Despite limitations, our findings have practical implications. They highlight the potential benefits of interventions targeting reductions in SB and increases in LPA, particularly for the segment of older adults who are “highly sedentary”. Latent profile analyses could potentially be used to tailor interventions; for example, “highly sedentary” individuals might initially benefit most from strategies focused solely on reducing SB, while “intermediate movers” might be encouraged to gradually incorporate more MVPA. Future research should employ longitudinal designs to better understand how behavioural profiles evolve over time and how these changes influence physical fitness and function. Investigating the determinants of profile membership (e.g., psychosocial factors, environmental influences) is also crucial. Incorporating other behaviours, such as sleep time and domain-specific SB, into latent profile analysis models could provide a more comprehensive understanding of 24-hour movement patterns. Finally, intervention studies designed based on latent profile could test the effectiveness of tailored approaches to promote healthier behavioural patterns in older adults.
Conclusion
Using a latent profile analysis (a person-centred approach), which account for the interplay of SB and physical activity intensities, this study identified three distinct physical behaviour profiles among Portuguese older adults.

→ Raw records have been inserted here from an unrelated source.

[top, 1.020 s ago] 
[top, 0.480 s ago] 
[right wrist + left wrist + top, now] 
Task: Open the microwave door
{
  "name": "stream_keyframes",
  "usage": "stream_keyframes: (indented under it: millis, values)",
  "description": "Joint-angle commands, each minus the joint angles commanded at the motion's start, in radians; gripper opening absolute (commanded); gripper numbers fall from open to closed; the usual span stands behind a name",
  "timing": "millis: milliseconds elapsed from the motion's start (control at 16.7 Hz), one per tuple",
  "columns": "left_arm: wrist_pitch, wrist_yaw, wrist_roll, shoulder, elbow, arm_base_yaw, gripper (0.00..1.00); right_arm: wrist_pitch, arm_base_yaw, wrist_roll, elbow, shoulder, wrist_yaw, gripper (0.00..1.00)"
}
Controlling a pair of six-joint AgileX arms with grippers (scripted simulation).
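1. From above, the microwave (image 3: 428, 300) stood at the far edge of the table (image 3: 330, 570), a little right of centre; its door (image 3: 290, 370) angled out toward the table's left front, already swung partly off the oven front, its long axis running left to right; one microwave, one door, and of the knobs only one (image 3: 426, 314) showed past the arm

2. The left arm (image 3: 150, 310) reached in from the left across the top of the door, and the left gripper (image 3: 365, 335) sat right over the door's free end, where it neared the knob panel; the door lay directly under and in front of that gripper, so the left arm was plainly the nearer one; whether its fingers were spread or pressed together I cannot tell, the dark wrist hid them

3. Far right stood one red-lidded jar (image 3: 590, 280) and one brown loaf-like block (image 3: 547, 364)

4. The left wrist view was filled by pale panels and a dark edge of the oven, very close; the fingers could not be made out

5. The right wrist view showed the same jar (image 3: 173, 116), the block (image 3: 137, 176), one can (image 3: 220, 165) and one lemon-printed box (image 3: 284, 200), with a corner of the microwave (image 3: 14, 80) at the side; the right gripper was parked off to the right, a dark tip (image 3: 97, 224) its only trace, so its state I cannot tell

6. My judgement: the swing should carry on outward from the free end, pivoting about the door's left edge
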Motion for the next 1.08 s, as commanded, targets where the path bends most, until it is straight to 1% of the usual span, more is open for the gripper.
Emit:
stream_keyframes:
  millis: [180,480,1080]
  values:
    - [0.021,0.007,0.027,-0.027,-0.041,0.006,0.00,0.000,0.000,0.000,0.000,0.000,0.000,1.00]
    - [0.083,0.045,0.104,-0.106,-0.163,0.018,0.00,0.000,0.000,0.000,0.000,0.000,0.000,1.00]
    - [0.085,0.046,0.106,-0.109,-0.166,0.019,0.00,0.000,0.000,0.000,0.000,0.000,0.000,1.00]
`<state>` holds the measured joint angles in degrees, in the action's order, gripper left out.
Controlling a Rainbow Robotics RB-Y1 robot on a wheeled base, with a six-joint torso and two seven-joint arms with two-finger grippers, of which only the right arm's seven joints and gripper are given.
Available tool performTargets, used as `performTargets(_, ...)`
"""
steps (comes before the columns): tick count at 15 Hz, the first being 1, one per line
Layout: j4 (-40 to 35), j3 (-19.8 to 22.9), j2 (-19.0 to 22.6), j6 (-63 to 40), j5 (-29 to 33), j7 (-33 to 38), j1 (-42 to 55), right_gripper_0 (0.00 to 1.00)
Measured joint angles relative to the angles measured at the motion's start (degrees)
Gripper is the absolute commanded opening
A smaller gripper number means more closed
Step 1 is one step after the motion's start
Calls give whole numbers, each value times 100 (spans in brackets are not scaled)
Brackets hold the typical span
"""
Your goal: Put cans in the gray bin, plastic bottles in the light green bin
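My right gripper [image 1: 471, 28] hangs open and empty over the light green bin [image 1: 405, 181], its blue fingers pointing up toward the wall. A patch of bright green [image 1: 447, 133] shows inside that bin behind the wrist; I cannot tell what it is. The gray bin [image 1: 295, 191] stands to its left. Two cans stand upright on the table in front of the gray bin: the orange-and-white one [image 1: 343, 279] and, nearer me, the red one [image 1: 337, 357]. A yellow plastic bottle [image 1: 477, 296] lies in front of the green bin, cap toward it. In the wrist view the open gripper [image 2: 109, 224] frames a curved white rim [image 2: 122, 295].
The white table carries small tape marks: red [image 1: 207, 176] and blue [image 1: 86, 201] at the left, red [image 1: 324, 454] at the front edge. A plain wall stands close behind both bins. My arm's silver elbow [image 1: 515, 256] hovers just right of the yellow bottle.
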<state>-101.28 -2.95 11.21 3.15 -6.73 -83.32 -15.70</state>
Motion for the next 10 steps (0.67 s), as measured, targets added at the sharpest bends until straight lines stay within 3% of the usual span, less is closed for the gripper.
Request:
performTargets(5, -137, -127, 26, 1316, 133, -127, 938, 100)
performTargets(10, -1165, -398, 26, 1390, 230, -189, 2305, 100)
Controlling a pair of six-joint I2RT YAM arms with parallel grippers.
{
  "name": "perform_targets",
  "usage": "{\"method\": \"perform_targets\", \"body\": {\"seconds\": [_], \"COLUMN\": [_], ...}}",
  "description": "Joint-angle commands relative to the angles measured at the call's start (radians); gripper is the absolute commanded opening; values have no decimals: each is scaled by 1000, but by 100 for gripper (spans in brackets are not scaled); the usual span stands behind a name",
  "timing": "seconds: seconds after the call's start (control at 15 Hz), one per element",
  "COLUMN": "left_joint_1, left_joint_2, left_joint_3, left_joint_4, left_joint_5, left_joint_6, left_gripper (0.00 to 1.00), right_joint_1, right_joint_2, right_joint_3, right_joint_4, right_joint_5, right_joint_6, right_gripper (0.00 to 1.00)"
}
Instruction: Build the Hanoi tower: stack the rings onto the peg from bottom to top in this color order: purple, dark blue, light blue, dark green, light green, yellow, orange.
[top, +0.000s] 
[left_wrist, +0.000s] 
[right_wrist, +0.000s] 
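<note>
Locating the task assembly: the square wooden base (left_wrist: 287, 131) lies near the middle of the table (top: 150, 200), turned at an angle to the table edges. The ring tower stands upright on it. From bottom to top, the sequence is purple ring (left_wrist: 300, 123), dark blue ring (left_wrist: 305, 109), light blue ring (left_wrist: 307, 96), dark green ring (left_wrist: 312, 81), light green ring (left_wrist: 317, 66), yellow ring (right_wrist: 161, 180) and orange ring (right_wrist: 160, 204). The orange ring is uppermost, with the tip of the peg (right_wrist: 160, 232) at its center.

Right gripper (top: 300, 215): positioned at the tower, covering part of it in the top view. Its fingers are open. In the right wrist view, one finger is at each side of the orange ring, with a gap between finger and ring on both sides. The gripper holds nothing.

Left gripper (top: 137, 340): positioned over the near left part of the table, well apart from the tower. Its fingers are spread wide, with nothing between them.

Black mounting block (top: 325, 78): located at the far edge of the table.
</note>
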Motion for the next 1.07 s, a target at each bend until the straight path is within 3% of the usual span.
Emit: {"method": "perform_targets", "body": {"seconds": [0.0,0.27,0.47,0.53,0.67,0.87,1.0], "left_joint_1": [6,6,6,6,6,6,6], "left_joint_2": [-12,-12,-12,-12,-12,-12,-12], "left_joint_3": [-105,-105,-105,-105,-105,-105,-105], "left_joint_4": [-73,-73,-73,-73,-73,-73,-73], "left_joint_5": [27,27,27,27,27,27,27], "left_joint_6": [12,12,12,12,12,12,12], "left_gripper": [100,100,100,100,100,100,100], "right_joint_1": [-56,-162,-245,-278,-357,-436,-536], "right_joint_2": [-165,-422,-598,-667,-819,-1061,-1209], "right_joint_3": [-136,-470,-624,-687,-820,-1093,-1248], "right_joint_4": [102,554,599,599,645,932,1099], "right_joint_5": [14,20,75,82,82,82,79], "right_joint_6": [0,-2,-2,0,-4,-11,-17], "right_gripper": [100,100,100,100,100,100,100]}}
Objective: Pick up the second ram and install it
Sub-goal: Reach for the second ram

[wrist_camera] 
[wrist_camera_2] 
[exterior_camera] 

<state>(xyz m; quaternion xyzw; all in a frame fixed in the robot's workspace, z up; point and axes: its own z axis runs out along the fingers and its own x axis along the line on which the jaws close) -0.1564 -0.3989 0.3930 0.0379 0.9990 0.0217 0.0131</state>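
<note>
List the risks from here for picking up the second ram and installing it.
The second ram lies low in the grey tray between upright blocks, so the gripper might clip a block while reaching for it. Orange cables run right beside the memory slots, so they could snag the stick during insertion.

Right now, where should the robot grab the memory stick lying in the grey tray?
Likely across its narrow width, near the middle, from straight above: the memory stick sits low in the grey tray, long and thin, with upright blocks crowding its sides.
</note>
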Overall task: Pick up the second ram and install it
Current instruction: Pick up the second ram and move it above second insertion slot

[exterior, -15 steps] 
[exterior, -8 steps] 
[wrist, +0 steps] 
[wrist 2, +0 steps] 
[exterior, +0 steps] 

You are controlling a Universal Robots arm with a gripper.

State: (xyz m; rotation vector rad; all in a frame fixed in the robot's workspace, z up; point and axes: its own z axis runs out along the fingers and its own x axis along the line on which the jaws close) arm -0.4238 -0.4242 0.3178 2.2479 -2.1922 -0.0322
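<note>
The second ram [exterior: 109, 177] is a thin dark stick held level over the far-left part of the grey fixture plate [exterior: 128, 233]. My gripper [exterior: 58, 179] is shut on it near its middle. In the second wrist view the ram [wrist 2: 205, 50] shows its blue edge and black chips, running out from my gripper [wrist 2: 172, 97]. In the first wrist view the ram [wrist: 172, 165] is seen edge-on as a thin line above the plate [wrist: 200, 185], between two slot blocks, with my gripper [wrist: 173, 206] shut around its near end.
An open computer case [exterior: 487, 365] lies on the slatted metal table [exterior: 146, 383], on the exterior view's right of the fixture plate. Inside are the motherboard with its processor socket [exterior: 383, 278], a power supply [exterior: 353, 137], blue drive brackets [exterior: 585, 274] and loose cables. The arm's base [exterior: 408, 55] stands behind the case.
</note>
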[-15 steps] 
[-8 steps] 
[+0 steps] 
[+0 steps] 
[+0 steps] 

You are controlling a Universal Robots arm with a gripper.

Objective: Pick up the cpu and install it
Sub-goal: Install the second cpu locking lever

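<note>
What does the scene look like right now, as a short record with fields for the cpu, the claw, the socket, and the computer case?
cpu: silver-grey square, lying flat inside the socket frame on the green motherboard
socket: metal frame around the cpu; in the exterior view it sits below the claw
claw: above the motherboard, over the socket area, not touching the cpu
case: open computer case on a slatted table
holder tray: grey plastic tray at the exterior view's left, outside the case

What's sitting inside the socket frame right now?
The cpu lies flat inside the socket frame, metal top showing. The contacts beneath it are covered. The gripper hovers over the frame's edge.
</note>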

Profiles characterized by lower SB and higher engagement in physical activity, were associated with better physical fitness and function, even when MVPA recommendations were not fully met. While achieving recommended levels of MVPA is ideal, these findings underscore the detrimental impact of high SB and highlight the importance of reducing sedentary behaviour and promoting LPA along with MVPA for preserving functional health in ageing. By uncovering these behavioural profiles among older adults, latent profile analysis provides valuable insights to guide the development of more personalized interventions for healthy ageing.
Supplementary Information
Supplementary Material 1.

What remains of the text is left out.